Hanxiu ‘Hazel’ Zhu, Avanthika Senthil Kumar, Sihang Zhao, Ru Wang, Xin Tong, and Yuhang Zhao
The 27th International ACM SIGACCESS Conference on Computers and Accessibility (ASSETS ’25)

Abstract

Video-sharing platforms (VSPs) have become increasingly important for individuals with ADHD to recognize symptoms, acquire knowledge, and receive support. While videos offer rich information and high engagement, they also present unique challenges, such as information quality and accessibility issues to users with ADHD. However, little work has thoroughly examined the video content quality and accessibility issues, the impact, and the control strategies in the ADHD community. We fill this gap by systematically collecting 373 ADHD-relevant videos with comments from YouTube and TikTok and analyzing the data with a mixed method. Our study identified the characteristics of ADHD-relevant videos on VSPs (e.g., creator types, video presentation forms, quality issues) and revealed the collective efforts of creators and viewers in video quality control, such as authority building, collective quality checking, and accessibility improvement. We further derive actionable design implications for VSPs to offer more reliable and ADHD-friendly content.

Abstract

Video-sharing platforms (VSPs) have become increasingly important for individuals with ADHD to recognize symptoms, acquire knowledge, and receive support. While videos offer rich information and high engagement, they also present unique challenges, such as information quality and accessibility issues to users with ADHD. However, little work has thoroughly examined the video content quality and accessibility issues, the impact, and the control strategies in the ADHD community. We fill this gap by systematically collecting 373 ADHD-relevant videos with comments from YouTube and TikTok and analyzing the data with a mixed method. Our study identified the characteristics of ADHD-relevant videos on VSPs (e.g., creator types, video presentation forms, quality issues) and revealed the collective efforts of creators and viewers in video quality control, such as authority building, collective quality checking, and accessibility improvement. We further derive actionable design implications for VSPs to offer more reliable and ADHD-friendly content.

1. Introduction

Attention Deficit Hyperactivity Disorder (ADHD) has received increasing attention in recent years as more individuals recognize their symptoms and seek diagnosis and support. Despite the growing awareness, misconceptions about ADHD persist, such as the belief that it affects only White boys [15] or that individuals have to exhibit hyperactivity [38]. These misconceptions leave many people unaware of their ADHD, and even people who recognize their symptoms often face difficulties in obtaining proper diagnosis and treatment [8]. As a result, information and resources online have been crucial for individuals with ADHD to identify and understand their symptoms and experiences and seek support from peers [18]. Among various social media platforms, video-sharing platforms (VSPs), such as TikTok and YouTube, have become an emerging medium for people with ADHD to share experiences and exchange information [75]. Unlike conventional text- or image-based media, videos offer richer information via multimodal channels, enabling increased engagement, higher persuasiveness, and more effective behavior intervention [43, 83]. This has led to a surge in the ADHD audience as well as ADHD-relevant content on VSPs. For example, by June 2024, TikTok had more than three million video posts and 25 billion views under the hashtag “#adhd,” highlighting the influence of VSPs on ADHD-relevant discussions.
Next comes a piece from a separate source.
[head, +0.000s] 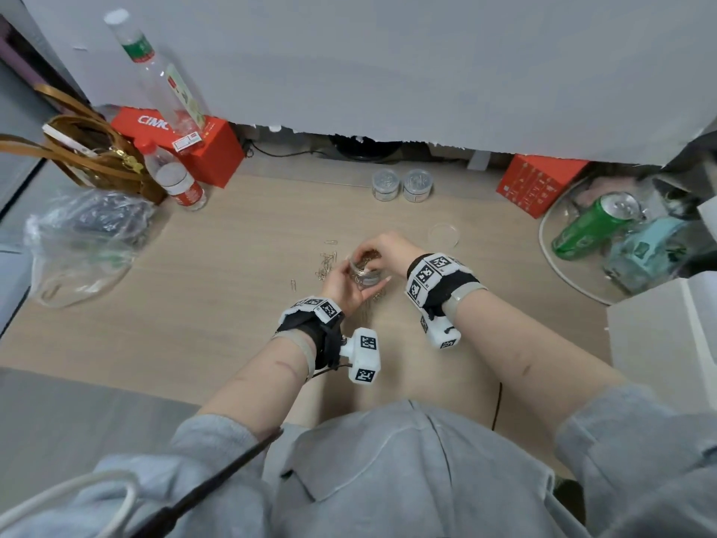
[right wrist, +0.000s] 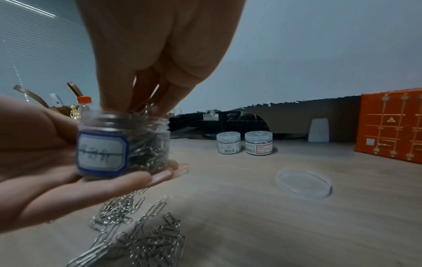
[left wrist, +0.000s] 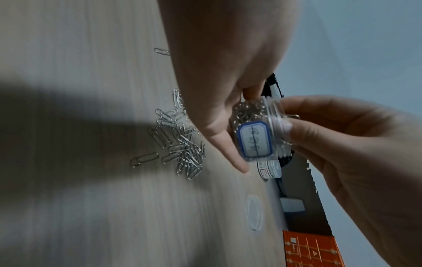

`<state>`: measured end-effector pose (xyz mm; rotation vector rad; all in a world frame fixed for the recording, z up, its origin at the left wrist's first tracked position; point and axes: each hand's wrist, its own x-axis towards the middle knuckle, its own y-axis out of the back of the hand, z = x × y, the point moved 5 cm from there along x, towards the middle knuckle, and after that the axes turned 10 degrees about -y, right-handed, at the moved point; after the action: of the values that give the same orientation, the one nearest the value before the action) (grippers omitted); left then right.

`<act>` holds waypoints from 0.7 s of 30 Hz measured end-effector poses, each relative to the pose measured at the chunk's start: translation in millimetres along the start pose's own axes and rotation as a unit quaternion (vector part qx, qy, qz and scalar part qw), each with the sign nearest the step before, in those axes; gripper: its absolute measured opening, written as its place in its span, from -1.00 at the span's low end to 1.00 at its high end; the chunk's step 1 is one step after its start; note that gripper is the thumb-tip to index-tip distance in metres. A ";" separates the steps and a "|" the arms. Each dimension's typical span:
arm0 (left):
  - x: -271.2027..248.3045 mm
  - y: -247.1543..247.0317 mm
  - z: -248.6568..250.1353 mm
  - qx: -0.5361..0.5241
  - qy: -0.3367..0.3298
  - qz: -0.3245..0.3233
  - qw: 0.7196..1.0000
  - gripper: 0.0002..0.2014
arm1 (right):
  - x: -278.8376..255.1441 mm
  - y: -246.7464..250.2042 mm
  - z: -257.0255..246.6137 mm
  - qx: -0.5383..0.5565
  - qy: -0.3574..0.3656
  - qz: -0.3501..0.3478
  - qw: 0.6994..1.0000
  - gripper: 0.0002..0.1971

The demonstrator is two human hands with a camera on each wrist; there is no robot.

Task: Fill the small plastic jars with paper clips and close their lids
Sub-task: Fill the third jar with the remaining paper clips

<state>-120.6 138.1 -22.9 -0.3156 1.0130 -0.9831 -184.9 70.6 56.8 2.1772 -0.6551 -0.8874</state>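
Note:
My left hand (head: 340, 283) holds a small clear jar (head: 363, 274) above the table; it bears a blue-edged label (right wrist: 101, 153) and is almost full of paper clips. The jar lies across that hand's fingers (right wrist: 80, 187). My right hand (head: 390, 250) is over the jar's open mouth, its bunched fingertips (right wrist: 146, 106) pinching paper clips there. Loose paper clips (head: 328, 262) lie on the table just left of the jar and under it (right wrist: 137, 234). The jar's clear lid (head: 444, 235) lies flat to the right. Two closed, filled jars (head: 401, 185) stand at the back.
A crumpled plastic bag (head: 85, 242), a brown handbag (head: 97, 153), water bottles (head: 176, 180) and a red box (head: 209, 153) crowd the left. Another red box (head: 539, 184) and a clear tub with a green can (head: 593, 223) sit to the right.

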 end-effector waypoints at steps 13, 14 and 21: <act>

Recent research has started examining the experiences of ADHD users with VSPs [18, 40, 49]. For example, Eagle and Ringland [18] conducted a digital ethnography study to analyze ADHD-relevant posts and comments on Twitter, Instagram, and TikTok, and identified TikTok as a valuable source of shared expertise for people with ADHD. These works mainly focused on the community-building and content-sharing experiences of ADHD users, without deeply investigating the potential content quality and delivery issues brought by the unique video form.
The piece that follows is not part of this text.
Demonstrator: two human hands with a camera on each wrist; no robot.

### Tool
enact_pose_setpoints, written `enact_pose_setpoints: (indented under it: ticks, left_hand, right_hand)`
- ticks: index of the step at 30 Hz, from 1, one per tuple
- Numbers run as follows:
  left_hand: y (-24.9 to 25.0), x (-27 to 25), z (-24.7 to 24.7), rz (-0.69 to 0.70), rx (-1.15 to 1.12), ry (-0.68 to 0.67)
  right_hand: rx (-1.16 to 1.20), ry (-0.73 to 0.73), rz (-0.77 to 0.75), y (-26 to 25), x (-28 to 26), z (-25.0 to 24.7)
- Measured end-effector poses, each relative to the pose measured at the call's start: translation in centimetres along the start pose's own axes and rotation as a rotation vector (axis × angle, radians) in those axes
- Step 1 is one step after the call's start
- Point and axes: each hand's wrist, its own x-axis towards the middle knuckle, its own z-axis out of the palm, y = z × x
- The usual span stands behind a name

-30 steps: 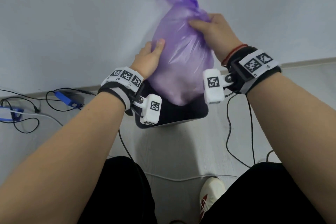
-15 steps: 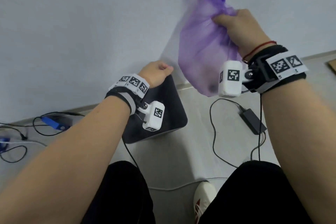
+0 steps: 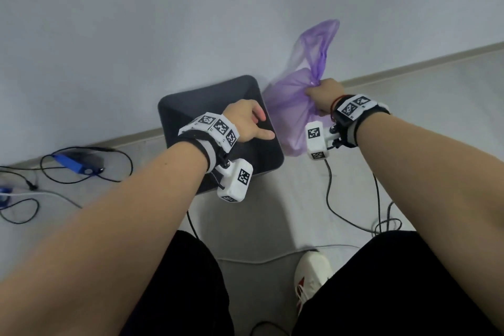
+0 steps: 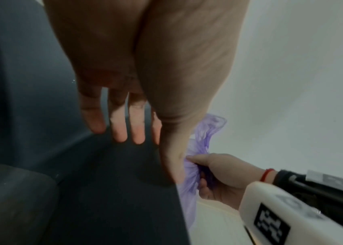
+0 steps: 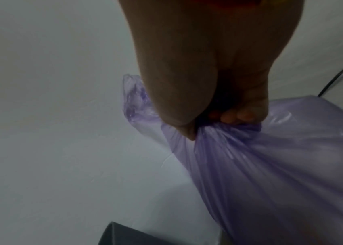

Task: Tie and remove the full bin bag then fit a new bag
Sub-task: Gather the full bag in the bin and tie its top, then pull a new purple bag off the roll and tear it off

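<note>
Around me the floor [image 3: 272, 213] carries loose clutter. Far left, a blue adapter [image 3: 73, 166] lies among looping black cables [image 3: 114, 161] close to the skirting board. A dark cable [image 3: 331, 199] runs across the floor on the right, under my right arm, and a pale cable [image 3: 272, 256] crosses just beyond my white shoe [image 3: 311, 273]. My black trousers [image 3: 191, 289] fill the near edge. The plain grey wall [image 3: 136, 22] stands behind everything.

The dark bin [image 3: 191, 106] sits on the floor against the wall, its opening facing up at me and no bag in it. My left hand [image 3: 246, 124] hangs over its right side with the fingers [image 4: 120, 132] straight and slightly spread, holding nothing; I cannot tell whether they touch the rim.

The purple bag [image 3: 289, 106] is out of the bin, just right of it and near the wall. It is thin, translucent and crumpled, bulging below my grip, with the loose top standing up above my fist as a twisted ruffle. My right hand [image 3: 324, 91] has its fingers curled tight round the gathered neck; the right wrist view shows the plastic [image 5: 271, 165] pleating out from under my knuckles. I cannot see a knot. Whether the bottom of the bag rests on the floor, I cannot tell.
</note>
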Motion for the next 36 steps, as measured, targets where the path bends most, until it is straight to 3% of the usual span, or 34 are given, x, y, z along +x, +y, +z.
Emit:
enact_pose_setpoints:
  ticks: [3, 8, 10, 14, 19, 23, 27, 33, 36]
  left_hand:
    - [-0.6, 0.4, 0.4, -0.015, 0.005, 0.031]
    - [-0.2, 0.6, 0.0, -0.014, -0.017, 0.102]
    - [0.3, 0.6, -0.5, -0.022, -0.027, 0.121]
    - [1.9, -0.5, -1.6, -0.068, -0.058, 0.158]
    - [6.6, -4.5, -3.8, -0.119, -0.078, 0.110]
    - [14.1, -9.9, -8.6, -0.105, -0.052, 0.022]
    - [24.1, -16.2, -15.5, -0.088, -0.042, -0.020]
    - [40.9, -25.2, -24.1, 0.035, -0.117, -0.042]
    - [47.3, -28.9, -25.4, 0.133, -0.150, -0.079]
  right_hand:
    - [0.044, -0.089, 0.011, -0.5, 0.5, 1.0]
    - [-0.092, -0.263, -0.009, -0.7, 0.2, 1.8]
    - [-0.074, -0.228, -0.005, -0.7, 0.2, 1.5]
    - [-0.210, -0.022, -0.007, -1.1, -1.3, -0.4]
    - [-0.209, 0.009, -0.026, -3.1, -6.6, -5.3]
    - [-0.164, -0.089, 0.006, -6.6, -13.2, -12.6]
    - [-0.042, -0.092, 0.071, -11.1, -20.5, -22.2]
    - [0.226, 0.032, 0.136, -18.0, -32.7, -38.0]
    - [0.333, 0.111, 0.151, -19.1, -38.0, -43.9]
Video content can bring unique risks and challenges to users with ADHD. The high information richness and less controllable content flow in videos make it particularly challenging to identify and combat misinformation [55], potentially leading to hasty ADHD self-diagnosis and misunderstanding [22]. The multimodal nature of videos could also bring unique perceptual challenges to ADHD viewers [54]. To reveal the content quality issues on VSPs, Yeung et al. [86] and Thapa et al. [75] examined the prevalence of misleading ADHD content on TikTok and YouTube respectively by asking medical experts to rate video quality using existing or self-devised information quality frameworks. However, both works focused on quantitative measures through a medical lens, overlooking the complexity and nuances of user reactions, challenges, and strategies in video quality control. With the increasing amount of ADHD-relevant videos online, it is critical to deeply investigate the characteristics of such videos on VSPs, their content quality and accessibility issues for ADHD users, and how ADHD creators and viewers respond to and combat these issues, thus inspiring a more inclusive, safe, and trustworthy VSP community for ADHD.
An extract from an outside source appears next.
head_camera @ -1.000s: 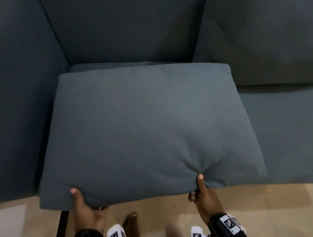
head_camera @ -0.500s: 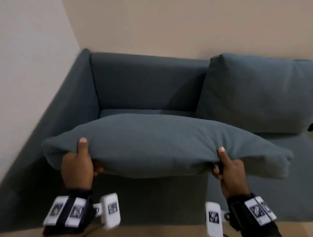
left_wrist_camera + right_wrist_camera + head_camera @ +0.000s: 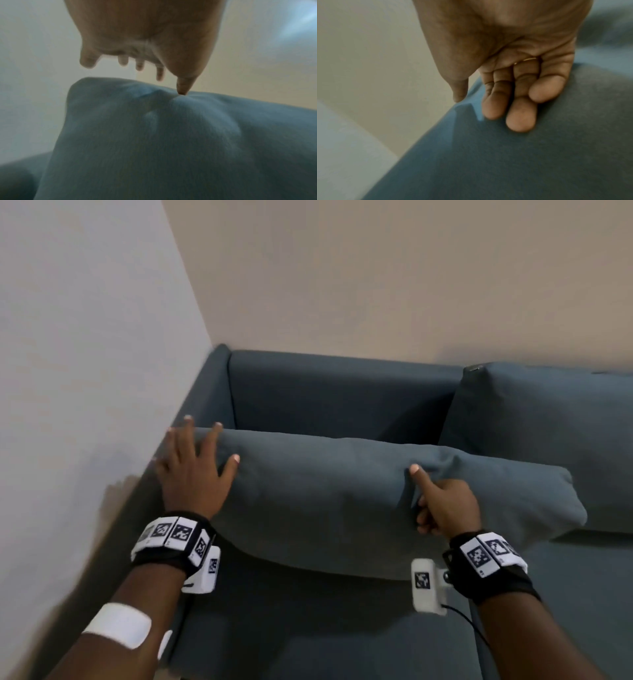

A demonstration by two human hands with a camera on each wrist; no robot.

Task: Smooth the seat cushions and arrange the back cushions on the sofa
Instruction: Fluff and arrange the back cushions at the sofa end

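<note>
A loose blue-grey back cushion (image 3: 325,494) stands tilted on its long edge over the left seat cushion (image 3: 325,628), in front of the bare sofa backrest (image 3: 342,395). My left hand (image 3: 202,460) is spread flat at the cushion's left end, fingers straight. In the left wrist view only the thumb (image 3: 184,86) touches the cushion (image 3: 171,142). My right hand (image 3: 435,501) pinches the cushion near its middle, with the thumb dug into a crease on top. In the right wrist view the fingers (image 3: 520,115) lie curled against the fabric (image 3: 522,162).
A second back cushion (image 3: 548,440) leans upright against the backrest on the right. The sofa's left armrest (image 3: 205,392) stands against a white wall (image 3: 85,371), and a beige wall (image 3: 376,285) is behind the sofa.
The cushion went from lying flat on the seat to being lifted and tipped toward the backrest. My left hand let go of its edge and now lies spread on its left end.
</note>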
2. Background & Related Work

2.1 ADHD: Diagnostic Challenges

Attention-deficit/hyperactivity disorder (ADHD) is a neurodevelopmental disorder that affects 7.6% of children and 6.8% of adults [61]. People with ADHD could display inattention and/or hyperactivity/impulsivity [82], and poorly managed ADHD could put people under various risks, including low self-esteem, underachievement, and substance abuse [80]. Despite the prevalence of ADHD and the importance of timely recognition and treatment, diagnosing ADHD can be challenging. Previously known as hyperkinetic behavior syndrome, ADHD was originally characterized as a childhood disorder that mainly affects boys who exhibit disruptive behaviors [38]. As a result, children who have the inattentive sub-type of ADHD have more difficulties getting a timely diagnosis and intervention in childhood [68]. Additionally, biases along the axes of age, gender, and race also contribute to diagnostic challenges. Adults [23, 53, 60], women [34, 88], people of color [65, 93], and their intersections [8, 51, 78] are more likely to experience undiagnosed or misdiagnosed ADHD, as their experiences are misinterpreted or dismissed [8, 29]. For individuals who failed to have their ADHD diagnosed early, they gradually adopt coping strategies or masking techniques to fit into their environment, making their ADHD presentations even less identifiable [2, 37]. As a result, self-exploration and awareness become crucial for people with undiagnosed ADHD to realize the need to seek help [39, 58]. Social media thus becomes an indispensable source for users with ADHD. While ADHD affects each individual differently, research has shown that people with ADHD could be particularly attracted to social media [7], a condition that was exacerbated during the COVID-19 lockdown [81]. We unpack the impact of social media on ADHD and the broader health community below.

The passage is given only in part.